George los miraba como quien mira por primera vez los extraños rituales de una tribu desconocida. Eran personas como él pero su comportamiento respondía a unos códigos que nunca había manejado. Hablaban una lengua extranjera.
El ser humano está preparado para aprender otras lenguas. Incluso cuando no ponemos mayor empeño en hacerlo pero la escuchamos a diario, el sonido de sus palabras va revelando poco a poco su significado. No queremos hablarlo. Siempre da vergüenza. Hasta que un día una frase surge de una forma espontanea y sorprendente. Sin traducción previa. La primera frase en esa lengua desconocida se formó con arrolladora claridad en la cabeza de George el día en el que le ordenó a Lennie que se tirara al río a pesar de saber que no sabía nadar. Lennie hacía cualquier cosa que esa suerte de hermano que le había dado su tía le decía. Esto hacía que George se sintiera poderoso. El poder que emana de mandar y que te obedezcan sin ponerte jamás en cuestión. Y más si quien acata tus órdenes es un ser con una fuerza desmesurada.

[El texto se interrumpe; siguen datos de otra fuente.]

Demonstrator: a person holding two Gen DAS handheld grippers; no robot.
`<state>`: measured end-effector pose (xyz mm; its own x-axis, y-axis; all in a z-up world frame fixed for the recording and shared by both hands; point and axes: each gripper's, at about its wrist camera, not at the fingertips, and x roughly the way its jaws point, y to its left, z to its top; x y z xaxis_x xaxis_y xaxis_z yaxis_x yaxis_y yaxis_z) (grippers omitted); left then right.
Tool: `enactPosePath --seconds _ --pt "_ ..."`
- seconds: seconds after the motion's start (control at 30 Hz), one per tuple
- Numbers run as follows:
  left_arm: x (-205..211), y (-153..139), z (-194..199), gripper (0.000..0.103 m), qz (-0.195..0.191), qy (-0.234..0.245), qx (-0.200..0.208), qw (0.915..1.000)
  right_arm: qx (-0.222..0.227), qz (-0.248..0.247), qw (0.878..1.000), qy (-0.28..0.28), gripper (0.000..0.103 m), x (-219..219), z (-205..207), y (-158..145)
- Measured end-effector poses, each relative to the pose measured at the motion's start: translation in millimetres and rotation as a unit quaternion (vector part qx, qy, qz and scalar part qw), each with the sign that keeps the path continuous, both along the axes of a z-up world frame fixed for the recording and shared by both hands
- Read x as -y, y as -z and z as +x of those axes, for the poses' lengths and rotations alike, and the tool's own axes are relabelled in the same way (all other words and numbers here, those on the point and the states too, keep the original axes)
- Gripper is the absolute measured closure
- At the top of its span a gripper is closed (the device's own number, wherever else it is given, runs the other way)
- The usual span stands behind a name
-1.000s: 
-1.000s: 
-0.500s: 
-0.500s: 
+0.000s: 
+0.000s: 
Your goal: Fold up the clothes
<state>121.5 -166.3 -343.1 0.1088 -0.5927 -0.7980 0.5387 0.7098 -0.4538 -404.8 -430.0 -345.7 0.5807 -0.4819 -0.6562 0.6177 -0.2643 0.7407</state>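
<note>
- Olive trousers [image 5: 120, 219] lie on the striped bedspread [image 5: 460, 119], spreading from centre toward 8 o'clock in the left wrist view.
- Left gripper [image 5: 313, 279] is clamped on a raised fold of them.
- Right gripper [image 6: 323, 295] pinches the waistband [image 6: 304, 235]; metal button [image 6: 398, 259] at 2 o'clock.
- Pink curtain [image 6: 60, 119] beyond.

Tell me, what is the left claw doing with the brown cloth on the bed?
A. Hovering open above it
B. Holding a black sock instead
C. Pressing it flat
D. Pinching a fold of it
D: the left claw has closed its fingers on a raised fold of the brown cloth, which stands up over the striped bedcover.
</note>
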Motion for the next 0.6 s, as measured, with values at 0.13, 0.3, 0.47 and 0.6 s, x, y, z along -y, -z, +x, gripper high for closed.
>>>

Lennie saltó al río en cuanto George se lo ordenó jaleado por las risas de sus compañeros de juego. Braceó desesperadamente durante mucho tiempo intentando mantenerse a flote. Llamaba angustiado a George para que lo ayudara. Parte de los chavales salieron corriendo para evitar estar en el mismo sitio cuando aquello acabara. Otros seguían riéndose. George miraba paralizado la angustia vital de Lennie que seguía gritando su nombre cada vez que conseguía sacar la cabeza fuera del agua. Fue un resorte inconsciente el que le impulsó a saltar al río para ayudarle. Después de mucho esfuerzo, George consiguió arrastrarlo hasta la orilla. Lennie se abrazó a él agradeciendo desde lo más profundo de su corazón que lo hubiera salvado. George sintió una oleada tibia entre los brazos de su hermano putativo. Sintió el cariño de Lennie, sintió su entrega, sintió su amor incondicional y sintió una profunda vergüenza de sí mismo… El extraño lenguaje en el que la tía Clara hablaba se conformó en su cabeza con claridad. Un rayo diáfano y cálido que, a pesar de su fuerza, nunca perdió su condición de extranjero. Por primera vez en su vida el intangible poder del vínculo del amor lo enredaba y se aferraba a su cuerpo con la misma fuerza que lo abrazaba Lennie.
Si Lennie ya estaba entregado a George de antemano, desde aquel día pasó a considerarlo su héroe. Y George aceptó el papel. Ya nadie podía meterse con Lennie. Nadie tenía derecho a llamarle tonto o hacerle las bromas con las que antes se burlaban de él. Lennie era cosa suya, era su responsabilidad. Sin darle un nombre, sin pensar sobre ello, George creó el primer vínculo afectivo verdadero de su vida.